Pentagon Plans to Boost Baghdad Security
11/29/2006
WASHINGTON (AP) - The Pentagon is developing plans to send four more battalions of U.S. troops to Iraq early next year to boost security in Baghdad, senior defense officials said Wednesday. Meanwhile, a closely watched bipartisan commission studying U.S. policy in Iraq said it would release its report next week.
The extra combat engineer battalions of reserves to be sent to Baghdad would total about 3,500 troops, officials said. They said the units would come from around the United States and have already done a tour in Iraq, but they said there has been no final decision on which battalions will go.
The moves come as violence continues to rise in Baghdad, and President Bush is under growing pressure to craft an exit strategy that would withdraw a substantial number of U.S. troops from Iraq, while shifting more responsibility to the Iraqi government. The Iraq Study Group, a bipartisan commission looking into Iraq war policy, said it will release its much-anticipated report to the president, Congress and the public on Dec. 6.
The commission, led by former Secretary of State James A. Baker III and former Rep. Lee Hamilton, D-Ind., is widely expected to call for regional talks as part of its recommendations for a way forward in Iraq, including involvement by Syria and Iran. The Bush administration has been reluctant to engage those two countries, which it says have abetted the violence in Iraq.
It remained unclear what the group would recommend regarding possible U.S. troop withdrawals. As of Tuesday, its members - five Democrats and five Republicans - were divided over the appropriate U.S. troop levels in Iraq, and whether and how to pull American forces out of the country, according to one official close to the panel's deliberations.
A second official has said that the commission was unlikely to propose a timetable for withdrawing U.S. troops from Iraq but that some members seemed to favor setting a date for only an initial withdrawal, an idea that has been pushed by many congressional Democrats.
There are 139,000 U.S. troops in Iraq, with some 20,000 in and around Baghdad.
The Pentagon's decisions on which reserve battalions to send to Iraq next year would depend on how long the units had already served on the battlefront, because the Pentagon is trying to not break the current policy of deploying troops no longer than 24 months on the ground in Iraq.
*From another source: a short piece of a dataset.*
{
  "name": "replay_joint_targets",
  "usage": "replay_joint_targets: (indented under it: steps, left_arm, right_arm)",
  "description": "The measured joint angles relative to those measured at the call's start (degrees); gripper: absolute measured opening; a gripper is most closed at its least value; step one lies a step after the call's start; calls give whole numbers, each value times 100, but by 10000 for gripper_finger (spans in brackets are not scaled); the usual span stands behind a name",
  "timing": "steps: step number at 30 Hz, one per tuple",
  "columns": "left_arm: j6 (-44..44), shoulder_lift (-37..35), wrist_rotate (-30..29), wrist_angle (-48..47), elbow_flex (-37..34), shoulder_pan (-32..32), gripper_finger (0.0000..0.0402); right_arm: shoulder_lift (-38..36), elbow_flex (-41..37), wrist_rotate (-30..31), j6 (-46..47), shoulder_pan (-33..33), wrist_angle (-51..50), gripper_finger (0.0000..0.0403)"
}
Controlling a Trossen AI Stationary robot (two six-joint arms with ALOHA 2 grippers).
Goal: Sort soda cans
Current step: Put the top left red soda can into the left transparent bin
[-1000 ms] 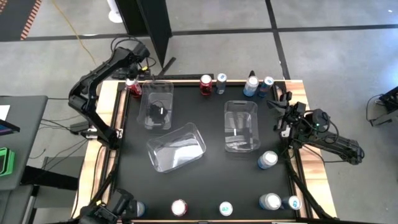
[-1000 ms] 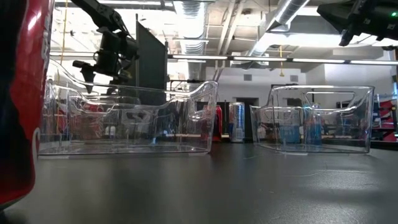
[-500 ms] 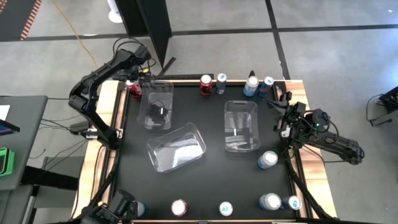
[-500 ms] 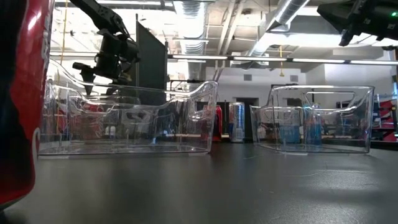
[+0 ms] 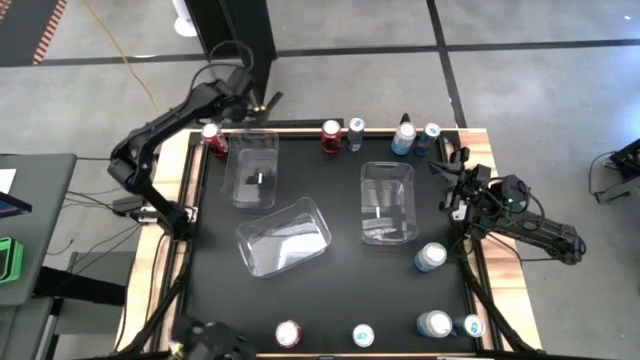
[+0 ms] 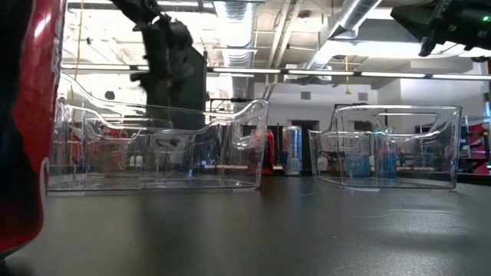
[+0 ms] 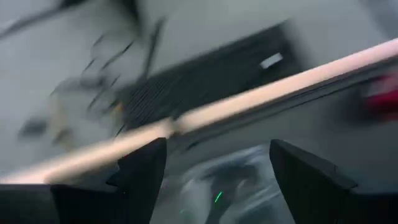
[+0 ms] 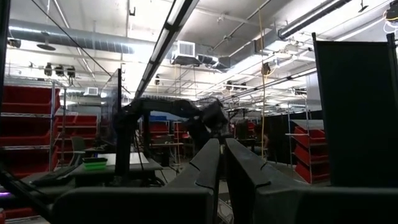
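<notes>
Eleven soda cans on table (image 5: 340, 300): five along far edge, red can (image 5: 211, 136) at far-left corner, others near front edge. Three clear bins (image 5: 385, 200) mid-table. Left gripper (image 5: 252, 98) beyond far edge, fingers apart, empty. Right gripper (image 5: 450, 170) at right edge, fingers nearly together, empty.

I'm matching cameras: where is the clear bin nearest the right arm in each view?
High: clear bin, right of centre.
Low: right side.
Left wrist: not in it.
Right wrist: not in it.
Shared landmark: red can at the far edge.
</notes>
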Motion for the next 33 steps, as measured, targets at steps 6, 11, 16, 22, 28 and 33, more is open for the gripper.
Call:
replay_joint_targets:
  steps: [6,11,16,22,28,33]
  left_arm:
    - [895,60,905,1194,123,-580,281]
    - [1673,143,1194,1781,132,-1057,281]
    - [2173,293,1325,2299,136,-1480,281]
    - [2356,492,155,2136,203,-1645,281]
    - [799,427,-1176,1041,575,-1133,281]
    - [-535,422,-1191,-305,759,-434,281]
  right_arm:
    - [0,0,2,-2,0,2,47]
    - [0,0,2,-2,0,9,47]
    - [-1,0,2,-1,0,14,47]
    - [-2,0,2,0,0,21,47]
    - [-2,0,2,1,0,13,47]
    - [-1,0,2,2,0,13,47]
The decision-making process was described by defense officials who requested anonymity because the plans have not yet been announced.
In addition, military leaders are shifting brigades within Iraq. The officials said they are moving a Stryker Brigade into Baghdad to help shore up security there. The 3rd Stryker Brigade, 2nd Infantry Division will move from Mosul in northern Iraq, down to Baghdad to replace a Stryker brigade that has gone home to Alaska.
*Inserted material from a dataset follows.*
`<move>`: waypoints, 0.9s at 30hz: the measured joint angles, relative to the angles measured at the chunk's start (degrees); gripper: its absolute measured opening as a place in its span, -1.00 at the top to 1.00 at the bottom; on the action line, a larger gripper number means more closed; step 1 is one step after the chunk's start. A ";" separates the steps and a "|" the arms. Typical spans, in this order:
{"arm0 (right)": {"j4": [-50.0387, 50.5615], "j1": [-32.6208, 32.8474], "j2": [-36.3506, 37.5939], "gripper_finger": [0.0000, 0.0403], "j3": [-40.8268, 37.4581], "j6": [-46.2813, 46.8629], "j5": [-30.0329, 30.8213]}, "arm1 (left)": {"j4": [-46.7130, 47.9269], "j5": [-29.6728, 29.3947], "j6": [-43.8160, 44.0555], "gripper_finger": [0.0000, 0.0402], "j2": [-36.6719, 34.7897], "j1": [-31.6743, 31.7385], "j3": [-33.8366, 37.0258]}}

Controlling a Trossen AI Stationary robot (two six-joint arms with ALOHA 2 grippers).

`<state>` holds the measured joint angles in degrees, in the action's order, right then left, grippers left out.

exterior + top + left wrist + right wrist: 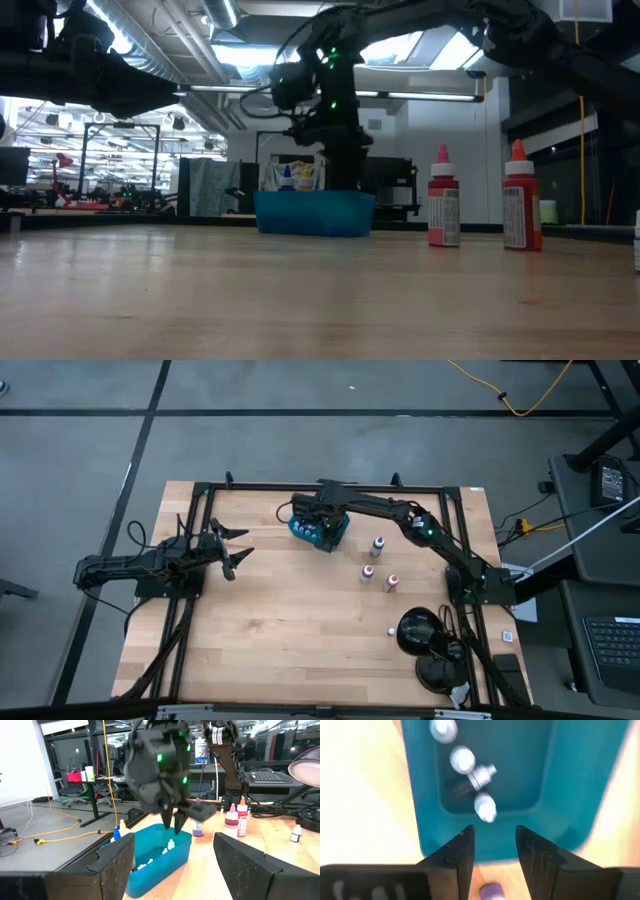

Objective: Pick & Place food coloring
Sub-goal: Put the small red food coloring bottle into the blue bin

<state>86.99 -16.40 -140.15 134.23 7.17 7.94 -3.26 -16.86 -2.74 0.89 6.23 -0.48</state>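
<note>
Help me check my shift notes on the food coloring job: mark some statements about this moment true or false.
1. The right gripper is over the teal-blue plastic tray. True.
2. The right jaws clamp a bottle. False: they stand apart with nothing between them.
3. Small white-capped bottles lie inside the tray. True.
4. The left gripper is over the tray. False: it waits apart, to the table's left.
5. Three bottles, including a red one, stand outside the tray. True.

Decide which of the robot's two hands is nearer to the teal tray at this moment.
The right. The right hand hangs directly over the teal tray, fingers apart and empty; the left hand waits open, well off to the tray's side above bare table.
</note>
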 joint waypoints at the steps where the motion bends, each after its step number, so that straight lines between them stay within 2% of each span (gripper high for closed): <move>1: 0.51 0.00 0.79 0.29 -0.09 0.82 0.00 | 0.01 0.00 0.01 -0.33 0.00 0.01 0.01; 7: 0.58 1.29 5.06 0.19 -0.10 7.84 -0.74 | 0.01 0.00 -0.01 -0.33 0.00 0.01 -0.02; 14: -1.99 7.27 5.96 -0.21 -0.13 16.15 -2.04 | 0.01 0.00 0.00 -0.33 0.00 0.00 0.00; 20: -1.95 14.21 5.98 -0.47 -0.41 24.10 -7.99 | -0.01 0.00 0.00 -0.33 0.00 -0.01 0.01; 27: 0.10 23.01 5.98 -0.57 -0.56 28.73 -15.32 | 0.01 0.00 0.02 -0.33 0.00 -0.01 -0.01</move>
<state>87.08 6.60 -134.17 133.67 35.90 -7.39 -3.25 -16.86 -2.72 0.89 6.22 -0.49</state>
The 4th Brigade Combat Team, 1st Cavalry Division is moving into Iraq and heading up to Mosul to take its place, officials said.
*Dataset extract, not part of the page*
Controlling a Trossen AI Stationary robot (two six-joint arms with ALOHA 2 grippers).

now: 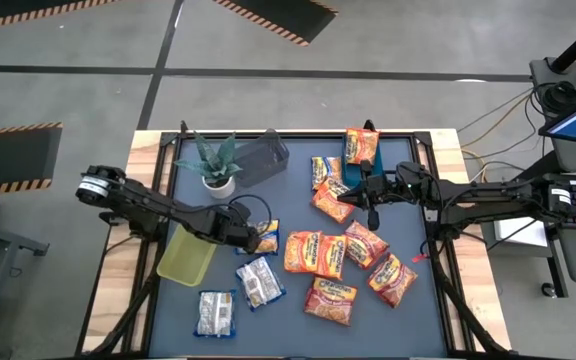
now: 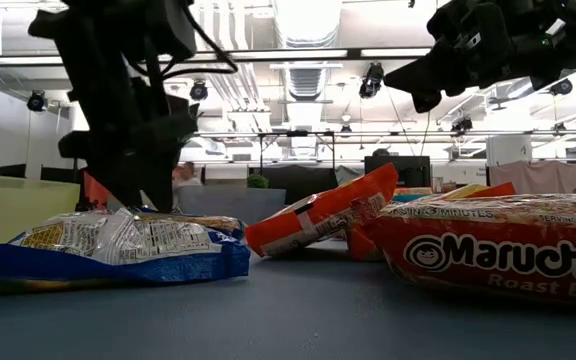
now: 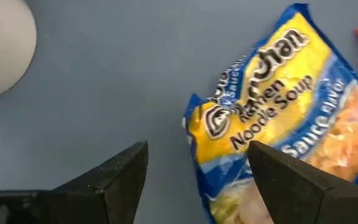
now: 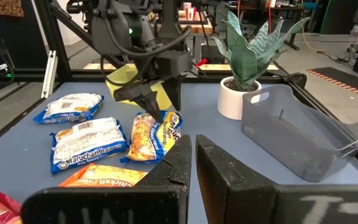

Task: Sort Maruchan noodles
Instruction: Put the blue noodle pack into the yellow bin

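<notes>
Yellow-and-blue plastic is what the left gripper (image 1: 253, 236) is hanging over: one yellow packet (image 1: 267, 237) of the Maruchan noodles is lying flat on the dark counter (image 1: 268, 320), just beside the clear yellow bin (image 1: 186, 258) and between it and the orange-red heap (image 1: 343, 255) further right. In the left wrist view the jaws are standing spread wide with nothing between them, and the packet (image 3: 278, 118) is sitting off to one side, under one finger rather than centred in the gap; its long axis is running at a slant to the line between the fingers. My reading is that the coming move is turning on shifting sideways and twisting the wrist until the fingers are straddling the packet's narrow width. This arm is plainly the nearer one. The right gripper (image 1: 372, 210) is waiting above the orange-red packets, well apart from the yellow one, with its jaws pressed together on nothing. Two whitish-silver packets (image 1: 260, 282) are lying near the front edge, and the potted plant (image 1: 214, 165) and a clear grey bin (image 1: 260, 160) are standing behind.
</notes>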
In another development, former CIA Director Robert Gates, President Bush's nominee for defense secretary, criticized the handling of the war in Iraq and said he will improve Pentagon postwar planning if he is confirmed.
Gates also endorsed the idea of engaging Iran and Syria for help in stabilizing increasingly violent Iraq, an opinion at odds with Bush's.
Gates made the comments in response to a questionnaire from the Senate Armed Services Committee, which is to hold a confirmation hearing next week.
"War planning should be done with the understanding that post-major combat phase of operations can be crucial," Gates said in a 65-page written response submitted to the committee Tuesday.
"If confirmed, I intend to improve the department's capabilities in this area," he said in answer to a question about what he would have done differently. "With the advantage of hindsight, I might have done some things differently."
Gates also appeared to subtly criticize the invasion of Iraq.
"I believe the use of pre-emptive force should be based on very strong evidence," he said when asked about incorrect intelligence saying that Saddam Hussein had weapons of mass destruction. "It is a decision that must not be taken lightly," Gates added.
He also said that "hard questions" must be asked about intelligence.
Asked whether the United States should engage Iran and Syria for help in stabilizing Iraq, Gates endorsed the idea but said talks need not be on a one-on-one basis.
"Even in the worst days of the Cold War, the U.S. maintained a dialogue with the Soviet Union and China, and I believe those channels of communication helped us manage many potentially difficult situations," the nominee said of proposals for talks with Iran.